Esplode la polemica sui sacchetti bio a pagamento: come stanno davvero le cose?

Perché ci sono nuovi sacchetti biodegradabili e quanto dovranno pagarli i clienti

Il nuovo anno è cominciato con non poche polemiche per i consumatori. A partire infatti dal 1° gennaio del corrente anno, è entrata in vigore una legge che regola la distribuzione di sacchetti leggeri e ultraleggeri all'interno dei supermercati utilizzati per frutta e verdura ma anche per carne, pesce, prodotti di gastronomia e panetteria. La legge non riguarda solamente la cosiddetta grande distribuzione organizzata ma anche i piccoli negozi, ad esclusione della vendita al mercato.

Una polemica che sta interessando anche i nostri concittadini che, sui social, esprimono opinioni anche talvolta accese sull'argomento.

Secondo quanto stabilito i sacchetti dovranno essere biodegradabili e compostabili, con un contenuto di materiale rinnovabile al 40% (che diventerà 50 per cento dal primo gennaio 2020 e 60 per cento dal primo gennaio 2021) e certificati da enti appositi. Come per le normali buste della spesa, tali sacchetti saranno distribuiti a pagamento e il prezzo sarà perciò messo tra le voci dello scontrino. La legge approvata lo scorso agosto, convertirebbe un decreto legge dell'agosto 2017 sulla crescita economica del Mezzogiorno (conosciuta come Decreto Mezzogiorno) e riprenderebbe una direttiva europea del 2015 che introduceva nuove misure sull'uso dei sacchetti leggeri.

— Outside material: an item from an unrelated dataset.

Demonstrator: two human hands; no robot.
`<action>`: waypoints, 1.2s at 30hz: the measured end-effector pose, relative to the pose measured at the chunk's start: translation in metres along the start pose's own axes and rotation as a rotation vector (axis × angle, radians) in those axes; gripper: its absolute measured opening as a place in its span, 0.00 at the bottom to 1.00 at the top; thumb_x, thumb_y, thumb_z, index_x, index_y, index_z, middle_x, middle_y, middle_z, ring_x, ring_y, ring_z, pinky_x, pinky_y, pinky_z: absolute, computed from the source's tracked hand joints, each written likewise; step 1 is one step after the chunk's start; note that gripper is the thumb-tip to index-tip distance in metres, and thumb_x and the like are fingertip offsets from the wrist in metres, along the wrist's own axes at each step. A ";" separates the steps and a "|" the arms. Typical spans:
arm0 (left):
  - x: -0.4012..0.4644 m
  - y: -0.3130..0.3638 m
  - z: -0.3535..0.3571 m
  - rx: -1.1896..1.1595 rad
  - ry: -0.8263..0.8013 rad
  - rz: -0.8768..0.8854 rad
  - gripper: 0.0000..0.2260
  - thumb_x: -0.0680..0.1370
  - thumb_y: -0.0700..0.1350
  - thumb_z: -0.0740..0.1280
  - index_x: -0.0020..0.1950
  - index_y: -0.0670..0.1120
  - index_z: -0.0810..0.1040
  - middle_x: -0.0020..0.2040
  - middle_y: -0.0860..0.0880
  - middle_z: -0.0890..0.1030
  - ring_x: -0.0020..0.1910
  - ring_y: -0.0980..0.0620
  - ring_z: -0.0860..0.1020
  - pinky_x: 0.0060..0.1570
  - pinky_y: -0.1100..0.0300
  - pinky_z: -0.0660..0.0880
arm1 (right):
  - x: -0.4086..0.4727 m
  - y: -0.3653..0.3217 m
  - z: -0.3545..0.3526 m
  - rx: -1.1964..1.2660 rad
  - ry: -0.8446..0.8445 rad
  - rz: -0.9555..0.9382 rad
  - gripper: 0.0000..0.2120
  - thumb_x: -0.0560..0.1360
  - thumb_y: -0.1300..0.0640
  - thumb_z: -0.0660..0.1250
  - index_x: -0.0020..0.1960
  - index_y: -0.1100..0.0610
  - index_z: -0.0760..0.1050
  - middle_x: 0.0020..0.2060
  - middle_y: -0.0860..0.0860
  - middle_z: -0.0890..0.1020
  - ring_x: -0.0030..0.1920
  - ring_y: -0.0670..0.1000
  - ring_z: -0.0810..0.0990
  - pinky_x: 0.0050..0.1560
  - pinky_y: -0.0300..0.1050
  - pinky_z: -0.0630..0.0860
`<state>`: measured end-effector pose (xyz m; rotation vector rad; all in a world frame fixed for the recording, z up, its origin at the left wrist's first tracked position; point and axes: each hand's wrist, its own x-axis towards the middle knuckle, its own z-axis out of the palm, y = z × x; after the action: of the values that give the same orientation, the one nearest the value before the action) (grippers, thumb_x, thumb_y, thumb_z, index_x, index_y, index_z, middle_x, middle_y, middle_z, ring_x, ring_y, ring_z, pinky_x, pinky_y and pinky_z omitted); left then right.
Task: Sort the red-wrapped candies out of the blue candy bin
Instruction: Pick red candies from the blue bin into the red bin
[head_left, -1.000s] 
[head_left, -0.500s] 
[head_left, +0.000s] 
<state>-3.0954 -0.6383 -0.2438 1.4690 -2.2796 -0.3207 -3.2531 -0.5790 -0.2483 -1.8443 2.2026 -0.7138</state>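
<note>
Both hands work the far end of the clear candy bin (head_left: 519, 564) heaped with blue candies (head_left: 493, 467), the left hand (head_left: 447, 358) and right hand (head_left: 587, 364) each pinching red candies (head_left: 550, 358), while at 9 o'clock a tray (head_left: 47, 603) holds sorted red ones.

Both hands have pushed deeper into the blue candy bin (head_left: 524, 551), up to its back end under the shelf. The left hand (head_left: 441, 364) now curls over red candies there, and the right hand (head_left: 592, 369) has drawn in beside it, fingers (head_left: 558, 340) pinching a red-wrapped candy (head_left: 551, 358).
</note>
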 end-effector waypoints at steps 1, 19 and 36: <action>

Il costo dei sacchetti - L'osservatorio dell'Associazione Italiana delle Bioplastiche e dei Materiali Biodegradabili e Compostabili ha stimato che la spesa per ogni busta dovrebbe aggirarsi tra 1 e 3 centesimi. Due centesimi in media dunque ma il costo potrebbe variare a seconda dei supermercati.

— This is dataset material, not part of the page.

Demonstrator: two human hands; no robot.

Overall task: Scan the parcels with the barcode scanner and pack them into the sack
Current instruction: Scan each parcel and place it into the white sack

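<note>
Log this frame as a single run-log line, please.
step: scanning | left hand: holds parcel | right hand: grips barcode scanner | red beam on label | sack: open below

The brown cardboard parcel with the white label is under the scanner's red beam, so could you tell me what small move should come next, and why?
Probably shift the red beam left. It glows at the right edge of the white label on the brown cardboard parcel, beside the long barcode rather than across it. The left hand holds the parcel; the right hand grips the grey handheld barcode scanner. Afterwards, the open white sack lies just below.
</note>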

Il perché della legge e le alternative al sacchetto bio a pagamento - La scelta sarebbe motivata dal fattore di inquinamento dei sacchetti di plastica, alquanto incidente e con notevoli ripercussioni sull'ambiente. Pagandoli, sia pure poco, si presume che gli acquirenti stiano un po' più attenti a non sprecarli. Ugo Bardi, docente presso la Facoltà di Scienze MM.FF. NN. A Firenze, in un articolo pubblicato su "Il Fatto Quotidiano" ha così commentato: «Si poteva pensare a qualche altro metodo? Certamente sì. La cosa migliore sarebbe stata trovare il modo di eliminare completamente i sacchetti e non solo quelli della frutta e verdura. Buste di carta, oppure contenitori riutilizzabili possono offrire un'alternativa probabilmente migliore. Ci sono molte possibilità che si possono pensare, discutere e sperimentare». Una buona alternativa l'ha offerta anche Stefano Ciafani, Direttore generale di Legambiente: «In altri paesi europei - ha infatti a tal proposito commentato sul Corriere della Sera - i consumatori portano una retina. È igienica, ecologica e si può usare quante volte si vuole».

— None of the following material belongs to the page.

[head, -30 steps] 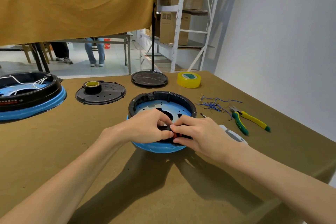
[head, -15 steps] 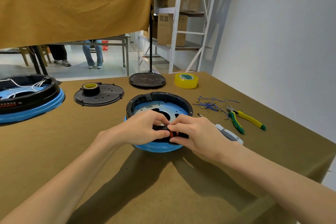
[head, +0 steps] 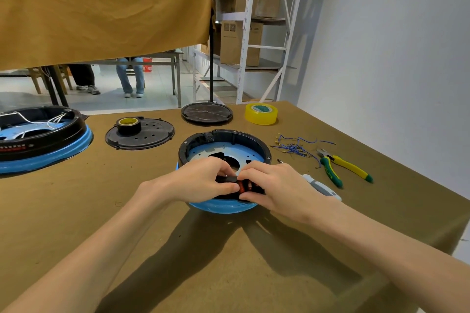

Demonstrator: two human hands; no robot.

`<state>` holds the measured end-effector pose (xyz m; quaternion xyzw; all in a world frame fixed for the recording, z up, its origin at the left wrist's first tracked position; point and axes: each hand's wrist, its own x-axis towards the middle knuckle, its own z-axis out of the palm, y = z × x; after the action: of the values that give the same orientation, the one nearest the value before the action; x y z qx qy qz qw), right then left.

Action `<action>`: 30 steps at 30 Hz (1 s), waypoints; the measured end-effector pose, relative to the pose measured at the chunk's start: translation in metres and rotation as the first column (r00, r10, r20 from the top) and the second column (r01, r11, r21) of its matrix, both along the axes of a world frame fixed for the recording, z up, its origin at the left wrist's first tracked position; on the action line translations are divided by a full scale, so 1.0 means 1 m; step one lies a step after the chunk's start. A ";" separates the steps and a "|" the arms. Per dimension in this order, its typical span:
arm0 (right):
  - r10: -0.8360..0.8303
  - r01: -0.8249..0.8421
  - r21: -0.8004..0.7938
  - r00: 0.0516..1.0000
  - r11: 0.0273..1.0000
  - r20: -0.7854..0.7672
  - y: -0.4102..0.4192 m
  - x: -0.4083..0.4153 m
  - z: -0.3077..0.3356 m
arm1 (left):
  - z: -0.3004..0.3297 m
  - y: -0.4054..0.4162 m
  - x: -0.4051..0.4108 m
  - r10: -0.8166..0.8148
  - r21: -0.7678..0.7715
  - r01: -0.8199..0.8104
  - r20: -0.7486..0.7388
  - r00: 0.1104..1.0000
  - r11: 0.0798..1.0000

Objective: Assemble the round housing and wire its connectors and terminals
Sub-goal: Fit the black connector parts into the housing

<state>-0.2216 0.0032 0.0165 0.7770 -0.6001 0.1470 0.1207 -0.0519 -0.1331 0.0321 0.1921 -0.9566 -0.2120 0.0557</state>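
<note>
A round housing (head: 223,146) with a black rim and a blue base stands in the middle of the table. On its near rim sits a small black and red terminal part (head: 245,185). My left hand (head: 201,180) pinches that part from the left with thumb and curled fingers. My right hand (head: 277,185) pinches it from the right. The fingers hide most of the part and the near rim. A bunch of short blue wires (head: 296,146) with metal ends lies to the right of the housing.
Green and yellow pliers (head: 342,166) and a white and grey tool (head: 321,187) lie right of the housing. Yellow tape (head: 261,113), a black disc (head: 206,113) and a black lid (head: 142,134) with a tape roll sit behind. A second wired housing (head: 38,137) stands far left.
Both hands stay at the near rim on the small part; only the fingers shift slightly. The view has tilted a little.
</note>
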 end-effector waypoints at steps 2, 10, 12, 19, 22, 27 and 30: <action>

La polemica impazza su tutte le testate e sul web è stato un tam tam di messaggi, tweet e botta e risposta. Per cercare di far chiarezza anche il Ministero della Salute ha reso nota la propria posizione. I sacchetti dovrebbero essere poi monouso ma ciò non vieta che si possano portare da casa (purché monouso e idonei per gli alimenti). Il riutilizzo dei sacchetti determinerebbe infatti il rischio di contaminazioni batteriche con situazioni problematiche. Il titolare dell'esercizio commerciale avrebbe ovviamente la facoltà di verificare l'idoneità dei sacchetti monouso introdotti.

C'è anche chi guarda all'estero, dove da tempo si possono impiegare sacchetti riutilizzabili in fibre naturali (come il cotone), tranquillamente lavabili in lavatrice ad alte temperature, resistenti e a bassissimo impatto ambientale. Plastica addio, ma almeno un primo passo è stato fatto, che piaccia o no.